> What needs to be done:
All of the data below must be reproduced word for word, but without its images.

--------------------------------------------------

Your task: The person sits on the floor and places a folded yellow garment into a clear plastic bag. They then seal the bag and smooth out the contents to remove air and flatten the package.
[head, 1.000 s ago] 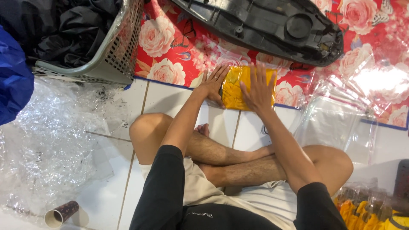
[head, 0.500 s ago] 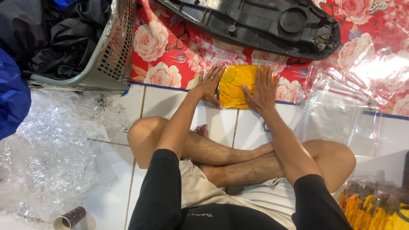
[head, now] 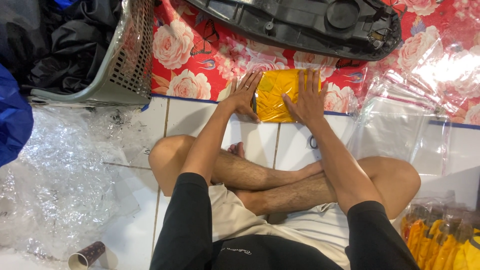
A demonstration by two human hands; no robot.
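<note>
A: Head view. What's under the hands?

B: Yellow packet in clear wrap, lying flat on the edge of the red floral mat, where it meets the white tile floor.

A: Left hand?

B: Left hand flat, fingers spread, resting on the packet's left edge. Ring on one finger.

A: Right?

B: Right hand flat, palm down, pressing on the packet's right half. Hands lie apart, packet between them; neither is closed around anything.

A: Surroundings?

B: Black moulded plastic part just beyond the packet. Grey basket of dark cloth far left. Crumpled bubble wrap left of the crossed legs, cardboard tube beside it. Clear bags to the right; more yellow packets lower right.
</note>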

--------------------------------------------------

> Exercise solution:
Your task: The person sits on the floor and places a folded yellow garment into a clear plastic bag. They then seal the bag and smooth out the contents to remove air and flatten the package.
[head, 1.000 s ago] 
[head, 0.500 s ago] 
[head, now] 
A demonstration by two human hands; no robot.
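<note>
A: Head view. What's under the hands?

B: Yellow packet in clear wrap, lying flat on the edge of the red floral mat, where it meets the white tile floor.

A: Left hand?

B: Left hand flat, fingers spread, resting on the packet's left edge. Ring on one finger.

A: Right?

B: Right hand flat, palm down, pressing on the packet's right half. Hands lie apart, packet between them; neither is closed around anything.

A: Surroundings?

B: Black moulded plastic part just beyond the packet. Grey basket of dark cloth far left. Crumpled bubble wrap left of the crossed legs, cardboard tube beside it. Clear bags to the right; more yellow packets lower right.
</note>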

This concludes the output.